The asterisk is used to represent repetitions of a nonterminal; for example, "$Ch*3" means Ch three times in a row. This notation may only be used with nonterminals and barlines (e.g. "|*3").

Strings surrounded by square brackets are key/meter symbols. Keys must be pitch names such as C or C#. (Major/minor distinctions are not recognized. For black-note keys, either of the two common spellings may be used, e.g. G# or Ab.) The time signature string must be N/D, where N is an integer 1-12 and D is 2, 4, 8, or 16. The exception is the symbol [0], which refers to a span of music without any clear meter. (Multiple measures of [0] meter are a convenience used to indicate measure-sized divisions in a general way.) The S statement must start with a key symbol; a time signature symbol is optional (if no time signature is stated, 4/4 is assumed). Key and time signature statements may also be inserted in other RHS expressions (at the beginning or in the middle) to indicate changes of time and meter. (Time signature symbols may only occur at the beginning of a measure.) Key/meter symbols stated in a rule apply recursively to all descendant nonterminals, but may be overridden by a symbol stated in a descendant rule; at the end of the descendant span, the key/meter reverts to that stated in the parent rule.

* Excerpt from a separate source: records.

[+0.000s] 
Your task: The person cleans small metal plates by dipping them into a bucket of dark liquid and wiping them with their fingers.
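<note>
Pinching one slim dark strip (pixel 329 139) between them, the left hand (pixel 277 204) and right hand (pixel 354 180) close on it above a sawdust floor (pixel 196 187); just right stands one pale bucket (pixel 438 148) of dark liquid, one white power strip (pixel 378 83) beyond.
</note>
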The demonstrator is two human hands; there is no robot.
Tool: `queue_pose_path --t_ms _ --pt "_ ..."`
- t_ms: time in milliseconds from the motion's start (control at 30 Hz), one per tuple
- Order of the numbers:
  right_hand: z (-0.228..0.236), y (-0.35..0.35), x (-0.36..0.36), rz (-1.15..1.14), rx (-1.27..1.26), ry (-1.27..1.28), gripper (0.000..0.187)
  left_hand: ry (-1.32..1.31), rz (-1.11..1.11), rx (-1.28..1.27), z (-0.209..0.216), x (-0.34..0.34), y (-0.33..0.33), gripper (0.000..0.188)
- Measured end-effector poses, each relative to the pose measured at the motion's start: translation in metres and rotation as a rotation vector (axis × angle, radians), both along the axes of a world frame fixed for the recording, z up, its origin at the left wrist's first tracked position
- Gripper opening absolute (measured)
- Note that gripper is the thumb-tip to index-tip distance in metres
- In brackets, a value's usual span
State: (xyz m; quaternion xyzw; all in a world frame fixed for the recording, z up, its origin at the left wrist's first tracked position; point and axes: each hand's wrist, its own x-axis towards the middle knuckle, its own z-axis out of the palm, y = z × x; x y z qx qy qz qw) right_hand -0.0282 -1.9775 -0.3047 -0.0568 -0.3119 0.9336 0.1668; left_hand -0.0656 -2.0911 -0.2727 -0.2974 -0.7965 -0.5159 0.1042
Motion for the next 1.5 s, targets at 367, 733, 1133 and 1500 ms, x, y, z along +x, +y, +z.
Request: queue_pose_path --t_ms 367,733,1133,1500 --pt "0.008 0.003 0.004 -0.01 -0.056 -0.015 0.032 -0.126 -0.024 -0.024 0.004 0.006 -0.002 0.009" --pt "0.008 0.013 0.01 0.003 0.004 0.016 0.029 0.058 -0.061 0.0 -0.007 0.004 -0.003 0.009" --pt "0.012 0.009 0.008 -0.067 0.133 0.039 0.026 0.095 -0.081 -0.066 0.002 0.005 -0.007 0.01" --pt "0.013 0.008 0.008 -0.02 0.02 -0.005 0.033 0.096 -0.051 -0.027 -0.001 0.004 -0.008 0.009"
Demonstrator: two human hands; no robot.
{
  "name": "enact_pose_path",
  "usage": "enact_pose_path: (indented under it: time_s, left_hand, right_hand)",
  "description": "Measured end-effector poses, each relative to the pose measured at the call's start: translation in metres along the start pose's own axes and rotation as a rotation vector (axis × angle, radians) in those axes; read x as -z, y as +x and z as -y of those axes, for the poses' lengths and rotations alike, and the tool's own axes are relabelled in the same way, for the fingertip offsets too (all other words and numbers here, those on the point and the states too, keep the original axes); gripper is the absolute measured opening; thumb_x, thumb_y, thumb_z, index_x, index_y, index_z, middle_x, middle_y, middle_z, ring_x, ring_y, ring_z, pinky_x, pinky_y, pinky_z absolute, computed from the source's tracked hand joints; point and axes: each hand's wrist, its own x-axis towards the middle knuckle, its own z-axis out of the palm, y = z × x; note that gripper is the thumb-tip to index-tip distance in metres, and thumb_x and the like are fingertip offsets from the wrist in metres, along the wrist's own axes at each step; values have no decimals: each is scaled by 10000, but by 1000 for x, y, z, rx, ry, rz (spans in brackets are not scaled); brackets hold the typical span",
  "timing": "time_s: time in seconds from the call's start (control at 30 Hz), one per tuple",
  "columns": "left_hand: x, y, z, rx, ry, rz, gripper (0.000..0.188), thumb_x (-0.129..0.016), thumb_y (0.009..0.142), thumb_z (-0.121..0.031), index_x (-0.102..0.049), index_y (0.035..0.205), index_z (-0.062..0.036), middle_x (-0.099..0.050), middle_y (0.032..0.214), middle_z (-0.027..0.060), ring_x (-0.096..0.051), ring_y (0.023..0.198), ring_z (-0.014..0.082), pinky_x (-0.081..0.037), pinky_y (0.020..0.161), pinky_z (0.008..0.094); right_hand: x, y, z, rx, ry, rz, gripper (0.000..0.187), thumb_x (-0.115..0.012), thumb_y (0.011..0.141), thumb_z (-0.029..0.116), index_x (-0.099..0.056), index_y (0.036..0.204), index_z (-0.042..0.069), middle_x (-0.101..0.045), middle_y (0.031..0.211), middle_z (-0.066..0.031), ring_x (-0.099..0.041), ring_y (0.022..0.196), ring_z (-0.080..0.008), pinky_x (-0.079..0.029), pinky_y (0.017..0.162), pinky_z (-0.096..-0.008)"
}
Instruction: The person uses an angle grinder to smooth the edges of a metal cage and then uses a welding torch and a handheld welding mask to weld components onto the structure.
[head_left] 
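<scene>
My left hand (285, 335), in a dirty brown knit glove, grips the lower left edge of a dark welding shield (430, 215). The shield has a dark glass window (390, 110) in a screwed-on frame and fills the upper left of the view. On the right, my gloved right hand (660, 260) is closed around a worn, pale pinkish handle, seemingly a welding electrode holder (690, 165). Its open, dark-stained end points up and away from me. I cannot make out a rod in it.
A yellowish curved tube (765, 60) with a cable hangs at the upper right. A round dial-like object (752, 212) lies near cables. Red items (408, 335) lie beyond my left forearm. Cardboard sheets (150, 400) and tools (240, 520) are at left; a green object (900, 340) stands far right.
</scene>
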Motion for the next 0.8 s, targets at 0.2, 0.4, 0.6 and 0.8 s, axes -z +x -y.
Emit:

'.' indicates the continuation of the previous chord. See section E below for explanation. This symbol may not be used at the beginning of an RHS.

'R' means a segment of "rest" that seems to have no harmony. This may occur at the beginning of the song (e.g. if there is an intro with just drums) or elsewhere. (In the chord-list output, R's are ignored; the previous chord is assumed to continue over them. However, R's are recognized as taking time at the beginning of the piece, e.g. if the analysis starts "R | I |" then the first chord statement is assumed to start at 1.0.)

'%' means that everything afterwards on that line is a comment. ('%' need not be at the beginning of a line.)

To summarize, the following are the symbols with special meanings:

':' must be used after the LHS of a rule, nowhere else.

'%' means that everything afterwards on that line is a comment.

'*' may only be used immediately following a nonterminal or barline, and must be immediately followed by an integer.

'$' must be used at the beginning of a string in an RHS expression that is defined elsewhere; it may not be used anywhere else.

'[' and ']' may be used around a key/meter symbol, nowhere else.

'.' (as a complete string) indicates the continuation of the previous chord, and may not be used at the beginning of an RHS.

'R' means rest and may be used anywhere that a chord symbol may be used.

E. Measures and Dots

The chords stated in a defined measure are assumed to partition the measure evenly. So this

I vi IV V |

indicates I in the first quarter of the measure, vi on the second, IV on the third and V on the fourth. (There is currently no check to ensure that the number of divisons of the measure makes sense given the time signature.)

For uneven divisions, the dot may be used, e.g.

I . IV V |

This implies that the I chord takes up the first half of the measure.

A dot has the same meaning as simply repeating the previous symbol. This may be done anywhere, even when it is redundant (except at the beginning of the LHS). So the following are all legal and equivalent:

I | |
I | . | 
I I . . | . I . I |